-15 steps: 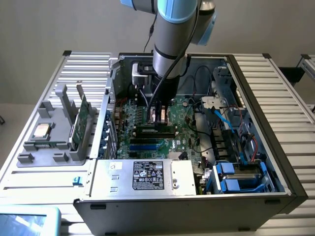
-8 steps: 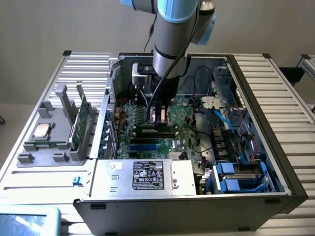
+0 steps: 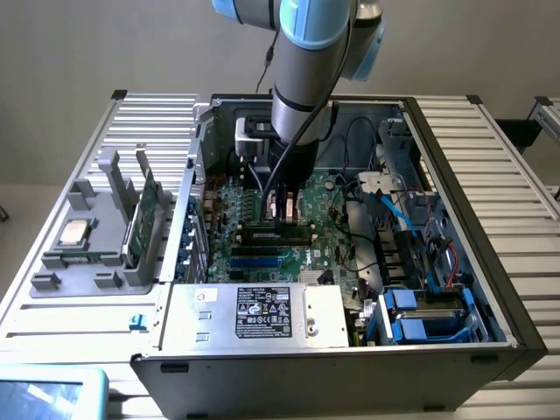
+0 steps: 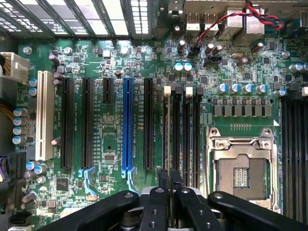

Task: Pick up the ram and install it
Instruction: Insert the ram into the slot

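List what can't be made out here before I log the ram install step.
- Exterior view: whether the ram is fully seated in its slot. The gripper covers its middle.
- Wrist view: the near ends of the memory slots, hidden behind the gripper.
- Exterior view: the print on the power supply label, too small to read.
- Exterior view: the blue-edged object, cut off by the picture's edge.

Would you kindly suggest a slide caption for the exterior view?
Arm reaching into the open computer case, gripper holding the ram at the memory slots.
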`<state>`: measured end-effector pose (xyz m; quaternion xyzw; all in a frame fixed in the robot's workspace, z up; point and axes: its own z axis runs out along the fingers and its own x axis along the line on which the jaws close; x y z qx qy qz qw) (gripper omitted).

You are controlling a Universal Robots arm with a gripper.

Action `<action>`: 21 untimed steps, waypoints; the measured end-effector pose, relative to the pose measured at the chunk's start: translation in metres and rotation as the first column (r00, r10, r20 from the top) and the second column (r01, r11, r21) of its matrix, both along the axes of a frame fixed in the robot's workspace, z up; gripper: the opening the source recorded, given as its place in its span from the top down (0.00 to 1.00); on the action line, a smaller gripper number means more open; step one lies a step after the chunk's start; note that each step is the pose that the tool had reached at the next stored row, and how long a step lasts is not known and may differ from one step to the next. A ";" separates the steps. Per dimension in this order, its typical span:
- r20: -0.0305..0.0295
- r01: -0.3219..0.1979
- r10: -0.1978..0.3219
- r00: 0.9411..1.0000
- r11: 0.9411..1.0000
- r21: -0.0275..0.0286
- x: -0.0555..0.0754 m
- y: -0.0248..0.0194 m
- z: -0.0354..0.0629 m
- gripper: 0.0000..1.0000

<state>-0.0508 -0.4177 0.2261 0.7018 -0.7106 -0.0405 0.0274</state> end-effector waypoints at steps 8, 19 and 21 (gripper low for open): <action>0.002 0.000 0.000 1.000 1.000 0.000 0.000 0.0000 -0.0027 0.89; 0.003 0.000 0.000 1.000 1.000 0.000 0.000 0.0000 -0.0056 0.89; 0.003 0.000 0.000 1.000 1.000 0.000 0.000 0.0000 -0.0056 0.89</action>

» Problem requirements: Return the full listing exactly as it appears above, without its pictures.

» Output of the exercise:
-15 steps: 
-8 steps: 
+0 steps: 
+0 steps: 

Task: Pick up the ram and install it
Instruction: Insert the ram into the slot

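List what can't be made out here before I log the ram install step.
- Exterior view: whether the ram is fully seated in its slot. The gripper covers its middle.
- Wrist view: the near ends of the memory slots, hidden behind the gripper.
- Exterior view: the print on the power supply label, too small to read.
- Exterior view: the blue-edged object, cut off by the picture's edge.

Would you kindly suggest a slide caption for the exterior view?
Arm reaching into the open computer case, gripper holding the ram at the memory slots.
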`<state>`: measured end-effector pose (xyz m; quaternion xyzw; all in a frame fixed in the robot's workspace, z up; point and axes: its own z axis runs out along the fingers and its own x axis along the line on which the jaws close; x y z qx qy qz qw) (gripper omitted).

You are controlling a Universal Robots arm with a gripper.

Action `<action>`: 21 untimed steps, waypoints; the measured end-effector pose, relative to the pose measured at the chunk's start: translation in metres and rotation as the first column (r00, r10, r20 from the top) and the second column (r01, r11, r21) of its matrix, both along the axes of a frame fixed in the robot's workspace, z up; gripper: the opening the source recorded, given as its place in its span from the top down (0.00 to 1.00); on the action line, a smaller gripper number means more open; step one lies a step after the chunk's start; note that each step is the pose that the tool had reached at the next stored row, and how long a step lasts is not known and may differ from one step to the next. A ";" separates the steps. Per dimension in this order, its typical span:
- r20: -0.0305..0.0295
- r01: -0.3219..0.1979
- r10: -0.1978..0.3219
- r00: 0.9411..1.0000
- r11: 0.9411..1.0000
- r21: -0.0275..0.0286
- x: -0.0555..0.0754 m
- y: -0.0248..0.0194 m
- z: -0.0354..0.0629 m
- gripper: 0.0000..1.0000

<state>-0.0508 -0.4177 0.2261 0.7018 -0.7106 -0.0405 0.0274</state> end-effector waypoints at steps 8, 19 and 21 (gripper low for open): <action>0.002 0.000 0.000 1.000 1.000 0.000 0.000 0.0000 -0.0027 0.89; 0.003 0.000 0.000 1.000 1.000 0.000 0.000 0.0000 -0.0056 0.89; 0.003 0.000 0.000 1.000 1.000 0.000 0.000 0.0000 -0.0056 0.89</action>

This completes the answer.